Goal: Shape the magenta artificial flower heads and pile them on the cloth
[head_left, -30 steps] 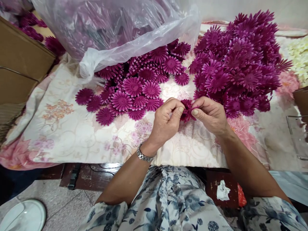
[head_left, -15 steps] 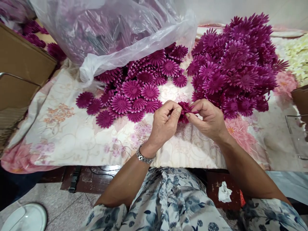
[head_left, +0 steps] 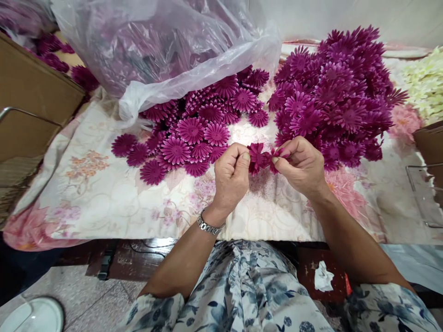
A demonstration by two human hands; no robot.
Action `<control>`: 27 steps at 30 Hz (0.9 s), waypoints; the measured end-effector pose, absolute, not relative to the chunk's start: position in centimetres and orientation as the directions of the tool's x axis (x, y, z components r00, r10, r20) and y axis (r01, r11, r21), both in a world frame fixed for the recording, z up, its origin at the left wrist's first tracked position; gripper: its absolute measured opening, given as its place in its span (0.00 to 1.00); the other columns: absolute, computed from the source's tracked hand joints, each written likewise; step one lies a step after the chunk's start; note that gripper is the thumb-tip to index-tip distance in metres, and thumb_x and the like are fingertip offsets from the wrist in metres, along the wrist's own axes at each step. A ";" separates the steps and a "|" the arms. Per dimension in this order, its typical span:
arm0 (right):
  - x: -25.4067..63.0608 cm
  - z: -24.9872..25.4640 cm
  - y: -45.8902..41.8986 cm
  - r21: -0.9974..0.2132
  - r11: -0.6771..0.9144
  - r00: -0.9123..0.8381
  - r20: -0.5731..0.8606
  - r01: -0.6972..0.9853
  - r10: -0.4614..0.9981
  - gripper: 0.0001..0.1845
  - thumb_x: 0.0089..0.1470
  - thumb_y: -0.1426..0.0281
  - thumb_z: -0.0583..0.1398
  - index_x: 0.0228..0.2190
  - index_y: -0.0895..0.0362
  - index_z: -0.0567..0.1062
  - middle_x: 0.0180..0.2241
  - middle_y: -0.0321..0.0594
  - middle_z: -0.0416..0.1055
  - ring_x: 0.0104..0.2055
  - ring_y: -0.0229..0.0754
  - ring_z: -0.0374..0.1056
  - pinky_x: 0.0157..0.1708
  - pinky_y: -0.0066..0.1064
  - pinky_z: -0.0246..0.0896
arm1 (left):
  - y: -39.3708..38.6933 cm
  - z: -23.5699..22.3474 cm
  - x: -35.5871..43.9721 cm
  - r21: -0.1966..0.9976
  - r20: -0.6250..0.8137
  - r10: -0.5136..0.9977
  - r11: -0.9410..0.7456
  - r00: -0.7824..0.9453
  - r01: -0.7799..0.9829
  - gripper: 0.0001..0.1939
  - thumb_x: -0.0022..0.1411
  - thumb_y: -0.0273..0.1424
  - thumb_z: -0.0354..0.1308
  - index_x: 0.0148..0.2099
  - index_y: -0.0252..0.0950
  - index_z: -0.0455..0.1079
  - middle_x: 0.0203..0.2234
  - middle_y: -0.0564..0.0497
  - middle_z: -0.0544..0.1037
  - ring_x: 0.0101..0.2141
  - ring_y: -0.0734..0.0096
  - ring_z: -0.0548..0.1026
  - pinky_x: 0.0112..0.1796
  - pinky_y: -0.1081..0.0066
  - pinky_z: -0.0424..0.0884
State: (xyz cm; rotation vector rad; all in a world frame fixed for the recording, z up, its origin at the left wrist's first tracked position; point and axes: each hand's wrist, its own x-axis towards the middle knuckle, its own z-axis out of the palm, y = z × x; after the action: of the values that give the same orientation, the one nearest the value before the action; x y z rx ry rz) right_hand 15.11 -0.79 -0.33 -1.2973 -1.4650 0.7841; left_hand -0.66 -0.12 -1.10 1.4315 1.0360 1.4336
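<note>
Between my hands, just above the floral cloth, is a purple artificial flower (head_left: 258,158) with its petals bunched. My left hand (head_left: 231,174), a metal watch on its wrist, pinches the left side of it between thumb and forefinger. On the other side, my right hand (head_left: 300,165) pinches purple petals at the flower's right edge. Whether these are one layer or two separate ones, I cannot tell. A spread of flat purple flower heads (head_left: 176,151) lies to the left of my hands. Behind my right hand rises a tall heap of fluffed purple flowers (head_left: 337,92).
A clear plastic bag (head_left: 166,50) of purple flowers slumps over the left pile. Cardboard boxes stand at the left (head_left: 34,87) and right edges. Pale yellow flowers (head_left: 425,85) lie at the far right. The patterned cloth (head_left: 114,203) covers the table up to its front edge.
My hands have drawn apart slightly, the left one moving left, so more of the purple flower shows between them. Both still pinch it. The camera view has shifted a little.
</note>
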 end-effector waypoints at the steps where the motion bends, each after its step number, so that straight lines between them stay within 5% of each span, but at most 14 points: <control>1: 15.1 -0.2 -0.8 -0.924 0.213 0.068 0.246 0.318 0.967 0.09 0.45 0.73 0.62 0.23 0.55 0.64 0.26 0.33 0.65 0.25 0.32 0.59 0.21 0.27 0.50 | -0.1 -1.2 -0.7 0.952 0.307 0.952 -0.306 0.003 -0.025 0.12 0.64 0.33 0.52 0.28 0.37 0.61 0.19 0.56 0.59 0.22 0.76 0.58 0.25 0.72 0.56; 17: 15.9 1.9 -0.9 -0.966 0.196 0.024 0.203 0.168 0.979 0.11 0.39 0.79 0.62 0.19 0.55 0.64 0.22 0.31 0.64 0.21 0.30 0.59 0.18 0.26 0.52 | 0.2 -0.8 -1.3 0.924 0.270 0.963 -0.265 -0.019 -0.276 0.14 0.59 0.40 0.58 0.26 0.37 0.64 0.20 0.54 0.62 0.25 0.74 0.62 0.28 0.71 0.60; 22: 16.6 2.8 -1.3 -0.959 0.263 0.042 0.269 0.103 0.962 0.11 0.41 0.80 0.62 0.21 0.55 0.66 0.24 0.32 0.68 0.20 0.31 0.61 0.15 0.25 0.53 | 1.0 0.5 -1.8 0.907 0.255 0.947 -0.305 -0.198 -0.290 0.22 0.52 0.49 0.60 0.25 0.38 0.59 0.22 0.53 0.65 0.25 0.74 0.64 0.27 0.71 0.64; 27: 16.9 5.3 -0.9 -0.874 0.339 -0.101 0.324 0.349 0.940 0.07 0.47 0.74 0.64 0.24 0.54 0.70 0.24 0.34 0.68 0.22 0.32 0.61 0.18 0.29 0.55 | 0.8 0.6 -1.4 0.908 0.334 0.940 -0.302 0.069 -0.290 0.17 0.60 0.44 0.55 0.27 0.37 0.64 0.22 0.53 0.66 0.25 0.74 0.64 0.27 0.71 0.63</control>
State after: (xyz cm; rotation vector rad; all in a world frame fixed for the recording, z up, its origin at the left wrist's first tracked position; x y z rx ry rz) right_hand 16.91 -0.92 5.32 -1.1776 -1.6467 0.7758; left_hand -1.36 0.78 0.64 1.2766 0.7413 1.4698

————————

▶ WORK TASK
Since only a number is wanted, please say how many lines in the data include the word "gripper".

▶ RESULT
3